The results, just to remind you once again that we're achieving, are a direct result of the execution of the win strategy. I know we've talked about it time and time again and that's where it's coming from. And just to keep in mind that it's not over. This strategy is going to go on, as far as I can see, forever. Because it's fundamental. It's how we've got to run this business. It's how we're going to have to win in the long run. So it's not something that we're going to be changing anytime soon. And hopefully we'll never change it. Our objective, as I've said in the past, is to maximize return on total capital, and that's what we're working hard on. We want our return on total capital in the top quartile of our peer group, and we've been in the top quartile here of late, and we want to maintain that position. I think just another thing to keep in mind is to note -- and we've talked about it a little bit -- is our organic growth rate has been over 3%, and even in spite of some of these weakening markets, or weaker market segments I should say, that's been pretty outstanding for us and we're very very pleased with that. And then lastly, I think keep an eye on the cash flows, and I think we mentioned that earlier. We've plenty of cash to reinvest and more growth for the company, and we intend to do that.

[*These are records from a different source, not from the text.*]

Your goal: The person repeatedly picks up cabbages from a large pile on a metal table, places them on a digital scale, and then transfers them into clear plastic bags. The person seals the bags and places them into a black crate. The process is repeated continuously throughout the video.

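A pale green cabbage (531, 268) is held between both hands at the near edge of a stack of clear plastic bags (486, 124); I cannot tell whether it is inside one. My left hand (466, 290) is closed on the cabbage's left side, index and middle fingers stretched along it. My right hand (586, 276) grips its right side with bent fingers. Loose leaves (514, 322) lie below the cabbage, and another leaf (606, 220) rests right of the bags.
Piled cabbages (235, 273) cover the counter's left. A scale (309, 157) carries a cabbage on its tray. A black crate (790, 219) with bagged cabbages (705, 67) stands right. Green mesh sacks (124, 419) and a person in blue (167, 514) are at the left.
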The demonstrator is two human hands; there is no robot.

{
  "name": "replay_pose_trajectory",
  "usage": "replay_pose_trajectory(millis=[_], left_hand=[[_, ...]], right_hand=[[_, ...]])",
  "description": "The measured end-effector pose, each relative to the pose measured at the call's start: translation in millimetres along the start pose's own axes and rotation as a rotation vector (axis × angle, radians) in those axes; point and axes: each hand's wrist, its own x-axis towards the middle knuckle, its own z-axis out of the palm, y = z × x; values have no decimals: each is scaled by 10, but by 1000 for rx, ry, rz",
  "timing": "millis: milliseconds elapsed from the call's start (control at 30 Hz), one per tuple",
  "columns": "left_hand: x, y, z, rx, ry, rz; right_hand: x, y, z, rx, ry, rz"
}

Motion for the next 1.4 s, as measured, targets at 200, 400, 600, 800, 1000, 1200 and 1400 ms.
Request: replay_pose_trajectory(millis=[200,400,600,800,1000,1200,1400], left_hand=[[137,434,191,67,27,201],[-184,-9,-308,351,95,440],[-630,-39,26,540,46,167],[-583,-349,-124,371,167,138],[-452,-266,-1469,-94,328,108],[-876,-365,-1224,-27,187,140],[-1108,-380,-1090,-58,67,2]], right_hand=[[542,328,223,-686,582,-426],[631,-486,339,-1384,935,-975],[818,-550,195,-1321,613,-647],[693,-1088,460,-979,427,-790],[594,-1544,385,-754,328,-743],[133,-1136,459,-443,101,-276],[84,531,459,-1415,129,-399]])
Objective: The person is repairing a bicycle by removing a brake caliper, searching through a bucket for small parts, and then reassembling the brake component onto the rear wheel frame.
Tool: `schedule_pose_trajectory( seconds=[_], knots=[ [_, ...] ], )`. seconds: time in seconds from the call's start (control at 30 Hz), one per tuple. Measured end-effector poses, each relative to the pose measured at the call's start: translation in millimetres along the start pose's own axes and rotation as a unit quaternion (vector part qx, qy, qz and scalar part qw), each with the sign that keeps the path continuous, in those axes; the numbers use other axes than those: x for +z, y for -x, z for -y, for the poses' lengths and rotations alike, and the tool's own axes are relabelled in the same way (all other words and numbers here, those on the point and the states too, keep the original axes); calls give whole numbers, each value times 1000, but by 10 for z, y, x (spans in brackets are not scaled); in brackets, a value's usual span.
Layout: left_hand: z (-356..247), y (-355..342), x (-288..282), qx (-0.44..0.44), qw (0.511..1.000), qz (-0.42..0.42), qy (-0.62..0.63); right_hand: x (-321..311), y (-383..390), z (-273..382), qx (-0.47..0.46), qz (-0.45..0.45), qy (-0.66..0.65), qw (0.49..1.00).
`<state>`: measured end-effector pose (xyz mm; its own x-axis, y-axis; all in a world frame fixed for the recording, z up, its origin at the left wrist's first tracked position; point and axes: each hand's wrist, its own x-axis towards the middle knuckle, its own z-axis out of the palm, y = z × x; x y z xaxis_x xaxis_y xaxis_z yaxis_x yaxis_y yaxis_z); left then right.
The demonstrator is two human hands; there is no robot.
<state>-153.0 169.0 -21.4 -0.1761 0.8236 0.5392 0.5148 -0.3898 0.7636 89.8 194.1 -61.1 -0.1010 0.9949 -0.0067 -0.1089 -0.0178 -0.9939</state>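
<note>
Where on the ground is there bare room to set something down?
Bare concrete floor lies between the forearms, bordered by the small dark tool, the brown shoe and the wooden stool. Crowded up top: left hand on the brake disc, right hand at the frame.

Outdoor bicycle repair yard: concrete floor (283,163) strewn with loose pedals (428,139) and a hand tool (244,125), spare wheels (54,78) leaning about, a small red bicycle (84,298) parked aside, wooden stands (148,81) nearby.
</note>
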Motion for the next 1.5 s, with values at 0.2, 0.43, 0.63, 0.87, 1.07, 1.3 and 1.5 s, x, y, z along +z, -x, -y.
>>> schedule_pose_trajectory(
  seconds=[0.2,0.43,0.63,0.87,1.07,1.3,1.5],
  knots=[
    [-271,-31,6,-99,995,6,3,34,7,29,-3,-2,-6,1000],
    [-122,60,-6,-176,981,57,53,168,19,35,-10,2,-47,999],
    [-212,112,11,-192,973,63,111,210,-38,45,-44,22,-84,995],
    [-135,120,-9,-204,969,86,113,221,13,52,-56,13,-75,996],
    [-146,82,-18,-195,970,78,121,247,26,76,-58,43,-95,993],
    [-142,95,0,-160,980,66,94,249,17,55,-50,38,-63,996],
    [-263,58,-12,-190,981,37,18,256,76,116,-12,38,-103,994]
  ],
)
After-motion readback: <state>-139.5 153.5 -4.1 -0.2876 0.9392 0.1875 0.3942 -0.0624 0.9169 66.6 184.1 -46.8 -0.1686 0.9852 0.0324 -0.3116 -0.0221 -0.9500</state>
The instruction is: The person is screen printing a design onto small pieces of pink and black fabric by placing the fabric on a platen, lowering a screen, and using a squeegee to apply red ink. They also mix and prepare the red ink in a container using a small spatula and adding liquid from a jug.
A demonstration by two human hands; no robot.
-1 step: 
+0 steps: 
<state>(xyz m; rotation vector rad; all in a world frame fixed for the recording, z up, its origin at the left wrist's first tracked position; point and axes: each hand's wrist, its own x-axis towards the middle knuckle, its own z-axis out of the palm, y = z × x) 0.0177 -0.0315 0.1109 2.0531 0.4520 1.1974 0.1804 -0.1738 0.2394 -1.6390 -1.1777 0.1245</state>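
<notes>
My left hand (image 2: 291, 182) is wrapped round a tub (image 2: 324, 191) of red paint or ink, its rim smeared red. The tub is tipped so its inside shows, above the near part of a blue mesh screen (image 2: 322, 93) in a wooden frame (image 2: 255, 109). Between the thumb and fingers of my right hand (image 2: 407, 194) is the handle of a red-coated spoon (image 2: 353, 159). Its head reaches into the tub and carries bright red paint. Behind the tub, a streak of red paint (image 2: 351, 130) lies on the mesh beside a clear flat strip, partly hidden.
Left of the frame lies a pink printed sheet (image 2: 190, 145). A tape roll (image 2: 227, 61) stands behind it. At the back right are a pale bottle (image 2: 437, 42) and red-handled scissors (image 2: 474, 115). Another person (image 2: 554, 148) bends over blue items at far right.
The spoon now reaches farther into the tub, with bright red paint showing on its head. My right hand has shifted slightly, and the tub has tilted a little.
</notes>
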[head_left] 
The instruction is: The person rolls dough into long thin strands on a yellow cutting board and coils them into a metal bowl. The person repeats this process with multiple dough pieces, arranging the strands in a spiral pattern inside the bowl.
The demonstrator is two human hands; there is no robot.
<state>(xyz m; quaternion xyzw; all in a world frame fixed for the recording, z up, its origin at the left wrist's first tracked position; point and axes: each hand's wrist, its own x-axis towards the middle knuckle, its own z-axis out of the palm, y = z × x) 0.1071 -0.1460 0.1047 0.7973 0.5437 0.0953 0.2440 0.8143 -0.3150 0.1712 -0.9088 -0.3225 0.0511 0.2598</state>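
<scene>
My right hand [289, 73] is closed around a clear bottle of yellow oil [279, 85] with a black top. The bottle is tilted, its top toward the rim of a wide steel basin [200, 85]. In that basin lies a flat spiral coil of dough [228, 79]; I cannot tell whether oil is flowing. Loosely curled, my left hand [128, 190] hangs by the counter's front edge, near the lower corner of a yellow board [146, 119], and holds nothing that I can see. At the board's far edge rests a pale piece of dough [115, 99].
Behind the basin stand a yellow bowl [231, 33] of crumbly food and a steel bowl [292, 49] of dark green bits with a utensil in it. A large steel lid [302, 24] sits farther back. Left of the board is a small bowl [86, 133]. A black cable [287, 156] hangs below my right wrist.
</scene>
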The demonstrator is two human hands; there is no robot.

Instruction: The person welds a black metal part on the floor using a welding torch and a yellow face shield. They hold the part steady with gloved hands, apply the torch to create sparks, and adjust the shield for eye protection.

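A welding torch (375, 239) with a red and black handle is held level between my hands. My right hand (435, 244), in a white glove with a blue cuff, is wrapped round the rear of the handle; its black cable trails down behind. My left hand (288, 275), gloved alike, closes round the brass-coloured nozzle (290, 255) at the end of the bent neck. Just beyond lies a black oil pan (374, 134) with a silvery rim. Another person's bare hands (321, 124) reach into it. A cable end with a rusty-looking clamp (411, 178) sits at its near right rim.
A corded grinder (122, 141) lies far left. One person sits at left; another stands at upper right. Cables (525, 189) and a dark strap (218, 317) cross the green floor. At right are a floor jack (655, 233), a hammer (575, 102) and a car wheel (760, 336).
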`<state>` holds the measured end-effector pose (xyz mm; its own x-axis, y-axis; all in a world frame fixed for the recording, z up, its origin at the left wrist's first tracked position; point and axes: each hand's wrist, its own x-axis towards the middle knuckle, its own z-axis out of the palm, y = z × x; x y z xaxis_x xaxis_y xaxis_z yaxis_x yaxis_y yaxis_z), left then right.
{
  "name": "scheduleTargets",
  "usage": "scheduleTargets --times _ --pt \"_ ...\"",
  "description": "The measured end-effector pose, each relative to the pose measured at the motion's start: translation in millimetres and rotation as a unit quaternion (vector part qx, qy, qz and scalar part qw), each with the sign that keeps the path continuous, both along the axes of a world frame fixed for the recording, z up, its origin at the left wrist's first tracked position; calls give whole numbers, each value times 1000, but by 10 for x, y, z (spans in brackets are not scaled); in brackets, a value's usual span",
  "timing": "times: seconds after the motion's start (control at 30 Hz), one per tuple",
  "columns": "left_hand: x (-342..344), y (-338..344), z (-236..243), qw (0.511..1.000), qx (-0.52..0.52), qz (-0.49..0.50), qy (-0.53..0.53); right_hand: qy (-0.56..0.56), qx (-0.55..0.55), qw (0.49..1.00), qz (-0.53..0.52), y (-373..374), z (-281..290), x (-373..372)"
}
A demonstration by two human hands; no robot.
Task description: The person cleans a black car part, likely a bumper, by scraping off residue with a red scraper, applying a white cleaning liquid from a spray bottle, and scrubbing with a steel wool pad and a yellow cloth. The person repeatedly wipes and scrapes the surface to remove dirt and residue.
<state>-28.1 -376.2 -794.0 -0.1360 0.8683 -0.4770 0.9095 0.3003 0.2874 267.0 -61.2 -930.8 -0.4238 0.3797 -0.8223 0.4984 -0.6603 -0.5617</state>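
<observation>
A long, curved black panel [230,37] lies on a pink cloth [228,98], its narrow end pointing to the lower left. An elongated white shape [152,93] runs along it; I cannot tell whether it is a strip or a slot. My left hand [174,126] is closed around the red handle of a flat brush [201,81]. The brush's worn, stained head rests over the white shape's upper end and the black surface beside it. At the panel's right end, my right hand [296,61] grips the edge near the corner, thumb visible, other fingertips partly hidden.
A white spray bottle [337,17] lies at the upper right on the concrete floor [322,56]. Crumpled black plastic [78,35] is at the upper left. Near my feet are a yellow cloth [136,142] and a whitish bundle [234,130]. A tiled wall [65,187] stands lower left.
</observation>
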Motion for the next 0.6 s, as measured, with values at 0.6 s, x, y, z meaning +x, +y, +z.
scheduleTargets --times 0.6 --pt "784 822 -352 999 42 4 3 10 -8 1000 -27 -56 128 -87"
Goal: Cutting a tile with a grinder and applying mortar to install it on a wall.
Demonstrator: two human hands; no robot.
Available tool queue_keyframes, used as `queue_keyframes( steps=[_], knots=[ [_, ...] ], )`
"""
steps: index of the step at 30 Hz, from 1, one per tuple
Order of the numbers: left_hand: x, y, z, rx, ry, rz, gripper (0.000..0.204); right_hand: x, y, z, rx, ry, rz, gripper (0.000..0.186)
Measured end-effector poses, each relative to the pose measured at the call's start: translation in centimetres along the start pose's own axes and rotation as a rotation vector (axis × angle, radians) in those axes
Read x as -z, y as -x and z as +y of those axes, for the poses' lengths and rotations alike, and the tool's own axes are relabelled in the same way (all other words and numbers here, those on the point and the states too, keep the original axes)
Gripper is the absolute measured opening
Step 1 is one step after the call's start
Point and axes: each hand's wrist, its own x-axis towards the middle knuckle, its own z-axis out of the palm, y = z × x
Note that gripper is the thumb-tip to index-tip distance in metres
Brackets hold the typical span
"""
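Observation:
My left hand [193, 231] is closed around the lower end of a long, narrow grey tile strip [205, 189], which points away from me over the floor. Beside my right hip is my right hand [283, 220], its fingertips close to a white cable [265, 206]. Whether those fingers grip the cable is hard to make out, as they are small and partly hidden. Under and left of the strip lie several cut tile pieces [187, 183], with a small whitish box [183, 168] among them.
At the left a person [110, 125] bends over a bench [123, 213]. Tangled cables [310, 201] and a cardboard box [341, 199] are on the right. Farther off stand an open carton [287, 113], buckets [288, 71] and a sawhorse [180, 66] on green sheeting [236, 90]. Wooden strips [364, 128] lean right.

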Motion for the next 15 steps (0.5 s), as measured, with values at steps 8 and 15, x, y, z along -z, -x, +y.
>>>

I also want to just take this opportunity on the call because I know some of our worldwide team is tuning in, so I want to thank the worldwide team of employees for their accomplishments. We couldn't have done it without them, and we want to thank them for that, and for continuing to properly grow our business year in and year out. So once again, thanks to everybody on the call for your participation. We certainly appreciate your interest in the company. Pam will be available the balance of the day to take some more calls. And just one last thing -- I have to get this in -- since I know we have a few Indians fans on the call somewhere out there, and I just want to say -- Go Tribe. So hopefully you'll be tuning in for the big game tonight. So have a nice day, and I'll turn it back over to Pam now.
- VP and Treasurer
Okay, thank you. As Don said, I'll be around this afternoon and look forward to talking to you. Thank you for your attention. Goodbye.
Operator
This concludes your presentation for today. Ladies and gentlemen, you may now disconnect. Have a wonderful week.